### TASK STATEMENT
Below are records; reproduce exactly the lines from the one that has "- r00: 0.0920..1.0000" through the one that has "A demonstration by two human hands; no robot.", ends included, and nothing more.

### DATA SHOWN
★ ★ ★ ★ ★ ★ ★

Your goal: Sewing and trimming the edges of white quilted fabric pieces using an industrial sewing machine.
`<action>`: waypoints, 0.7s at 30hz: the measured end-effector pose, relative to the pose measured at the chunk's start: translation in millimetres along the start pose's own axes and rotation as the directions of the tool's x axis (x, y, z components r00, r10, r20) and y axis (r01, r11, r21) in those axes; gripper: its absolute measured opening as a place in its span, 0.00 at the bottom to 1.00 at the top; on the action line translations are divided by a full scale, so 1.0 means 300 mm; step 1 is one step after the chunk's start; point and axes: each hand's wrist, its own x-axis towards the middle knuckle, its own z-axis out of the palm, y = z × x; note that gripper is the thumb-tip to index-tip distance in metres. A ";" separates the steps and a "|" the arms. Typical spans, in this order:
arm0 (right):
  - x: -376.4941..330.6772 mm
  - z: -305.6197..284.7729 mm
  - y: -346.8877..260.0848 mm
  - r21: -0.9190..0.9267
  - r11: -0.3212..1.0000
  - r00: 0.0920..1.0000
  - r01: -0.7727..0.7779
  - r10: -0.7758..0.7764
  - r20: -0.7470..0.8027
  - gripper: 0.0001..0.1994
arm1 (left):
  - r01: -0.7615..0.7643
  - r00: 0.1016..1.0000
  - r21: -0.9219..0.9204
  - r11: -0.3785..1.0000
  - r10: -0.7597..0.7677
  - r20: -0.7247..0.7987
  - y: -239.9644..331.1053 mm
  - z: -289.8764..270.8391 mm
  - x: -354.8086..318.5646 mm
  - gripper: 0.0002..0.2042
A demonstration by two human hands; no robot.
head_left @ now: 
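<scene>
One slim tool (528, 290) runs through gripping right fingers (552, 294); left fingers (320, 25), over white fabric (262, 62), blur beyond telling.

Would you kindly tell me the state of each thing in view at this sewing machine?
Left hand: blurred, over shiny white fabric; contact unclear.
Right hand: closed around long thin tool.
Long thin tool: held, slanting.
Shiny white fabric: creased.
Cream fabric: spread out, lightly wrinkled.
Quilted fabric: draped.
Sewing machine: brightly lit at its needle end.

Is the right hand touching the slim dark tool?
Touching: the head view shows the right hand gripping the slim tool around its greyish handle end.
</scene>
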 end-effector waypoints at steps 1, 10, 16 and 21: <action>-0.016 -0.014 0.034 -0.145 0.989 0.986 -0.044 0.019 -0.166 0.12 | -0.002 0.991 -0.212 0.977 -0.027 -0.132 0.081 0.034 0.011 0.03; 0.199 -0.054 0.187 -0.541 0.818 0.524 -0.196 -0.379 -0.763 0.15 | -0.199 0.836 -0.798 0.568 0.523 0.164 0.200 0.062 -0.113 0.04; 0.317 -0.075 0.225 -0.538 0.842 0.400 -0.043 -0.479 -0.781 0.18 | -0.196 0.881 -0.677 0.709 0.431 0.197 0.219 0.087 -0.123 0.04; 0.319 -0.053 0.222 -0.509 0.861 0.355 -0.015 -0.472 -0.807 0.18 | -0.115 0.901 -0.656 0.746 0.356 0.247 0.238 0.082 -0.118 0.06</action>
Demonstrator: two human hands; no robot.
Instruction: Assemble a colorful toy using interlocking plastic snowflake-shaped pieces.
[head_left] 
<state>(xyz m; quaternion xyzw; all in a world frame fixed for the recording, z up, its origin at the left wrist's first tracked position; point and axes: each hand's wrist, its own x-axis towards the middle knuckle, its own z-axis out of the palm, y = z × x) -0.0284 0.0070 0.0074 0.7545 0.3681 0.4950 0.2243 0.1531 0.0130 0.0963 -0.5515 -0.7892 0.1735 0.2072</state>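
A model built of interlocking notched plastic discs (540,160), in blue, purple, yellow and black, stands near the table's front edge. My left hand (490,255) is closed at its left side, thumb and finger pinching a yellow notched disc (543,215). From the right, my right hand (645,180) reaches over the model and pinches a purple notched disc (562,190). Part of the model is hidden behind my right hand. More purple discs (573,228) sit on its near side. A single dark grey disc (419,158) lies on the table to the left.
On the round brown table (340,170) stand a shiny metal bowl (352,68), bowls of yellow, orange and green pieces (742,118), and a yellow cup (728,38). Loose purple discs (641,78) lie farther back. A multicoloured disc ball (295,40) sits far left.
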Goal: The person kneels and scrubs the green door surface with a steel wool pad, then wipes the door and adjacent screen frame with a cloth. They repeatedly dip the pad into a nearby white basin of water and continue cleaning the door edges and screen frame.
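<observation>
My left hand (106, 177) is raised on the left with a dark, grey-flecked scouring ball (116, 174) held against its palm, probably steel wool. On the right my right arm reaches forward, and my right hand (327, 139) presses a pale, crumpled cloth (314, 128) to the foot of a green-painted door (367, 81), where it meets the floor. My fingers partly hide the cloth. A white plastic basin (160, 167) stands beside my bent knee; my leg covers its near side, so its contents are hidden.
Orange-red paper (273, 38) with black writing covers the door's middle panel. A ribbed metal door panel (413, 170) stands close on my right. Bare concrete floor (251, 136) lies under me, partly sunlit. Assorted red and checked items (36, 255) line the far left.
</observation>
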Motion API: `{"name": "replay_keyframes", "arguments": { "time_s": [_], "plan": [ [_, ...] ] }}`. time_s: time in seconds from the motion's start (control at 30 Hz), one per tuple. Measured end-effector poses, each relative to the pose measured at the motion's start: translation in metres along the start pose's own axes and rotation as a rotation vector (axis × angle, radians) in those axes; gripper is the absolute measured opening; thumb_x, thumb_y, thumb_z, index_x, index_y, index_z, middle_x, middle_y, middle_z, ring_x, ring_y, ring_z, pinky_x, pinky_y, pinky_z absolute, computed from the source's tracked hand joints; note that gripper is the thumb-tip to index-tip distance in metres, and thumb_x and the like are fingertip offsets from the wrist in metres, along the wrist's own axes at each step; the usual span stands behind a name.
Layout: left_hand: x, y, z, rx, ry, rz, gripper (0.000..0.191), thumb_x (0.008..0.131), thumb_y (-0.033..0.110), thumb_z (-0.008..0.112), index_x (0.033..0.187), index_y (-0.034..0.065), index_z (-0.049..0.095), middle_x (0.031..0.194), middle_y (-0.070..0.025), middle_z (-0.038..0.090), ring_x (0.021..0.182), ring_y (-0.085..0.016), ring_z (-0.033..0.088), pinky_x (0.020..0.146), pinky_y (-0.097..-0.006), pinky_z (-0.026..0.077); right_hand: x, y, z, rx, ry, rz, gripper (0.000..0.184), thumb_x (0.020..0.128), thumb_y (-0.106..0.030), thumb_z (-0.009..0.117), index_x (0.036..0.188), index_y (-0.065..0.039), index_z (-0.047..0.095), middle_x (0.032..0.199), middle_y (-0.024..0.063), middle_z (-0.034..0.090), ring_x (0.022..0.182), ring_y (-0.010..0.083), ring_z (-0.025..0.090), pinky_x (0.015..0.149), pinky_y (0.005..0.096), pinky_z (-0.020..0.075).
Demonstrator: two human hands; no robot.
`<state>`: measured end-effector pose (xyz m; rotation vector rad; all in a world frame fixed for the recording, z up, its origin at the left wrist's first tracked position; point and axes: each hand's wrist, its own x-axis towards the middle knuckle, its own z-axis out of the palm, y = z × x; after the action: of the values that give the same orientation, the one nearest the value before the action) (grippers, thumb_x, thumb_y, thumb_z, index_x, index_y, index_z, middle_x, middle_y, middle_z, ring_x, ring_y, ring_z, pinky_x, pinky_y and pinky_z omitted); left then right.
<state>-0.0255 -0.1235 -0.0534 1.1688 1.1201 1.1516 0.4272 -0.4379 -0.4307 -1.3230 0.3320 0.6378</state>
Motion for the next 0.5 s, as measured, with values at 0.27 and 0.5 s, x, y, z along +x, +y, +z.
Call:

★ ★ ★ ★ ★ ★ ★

### ANSWER SPACE
  - r00: 0.0920..1.0000
  - r01: -0.7727..0.7779
  - r10: -0.7758..0.7764
  - r20: -0.7470..0.8027
  - gripper: 0.0001..0.1994
arm1 (left):
  - r01: -0.7615..0.7643
  - r00: 0.1016..1.0000
  - r21: -0.9219..0.9204
  - r11: -0.3785..1.0000
  - r10: -0.7597..0.7677
  - r20: -0.7247..0.7987
  - y: -239.9644..331.1053 mm
  - z: -289.8764..270.8391 mm
  - x: -354.8086..318.5646 mm
  - gripper: 0.0002..0.2042
A demonstration by two human hands; no robot.

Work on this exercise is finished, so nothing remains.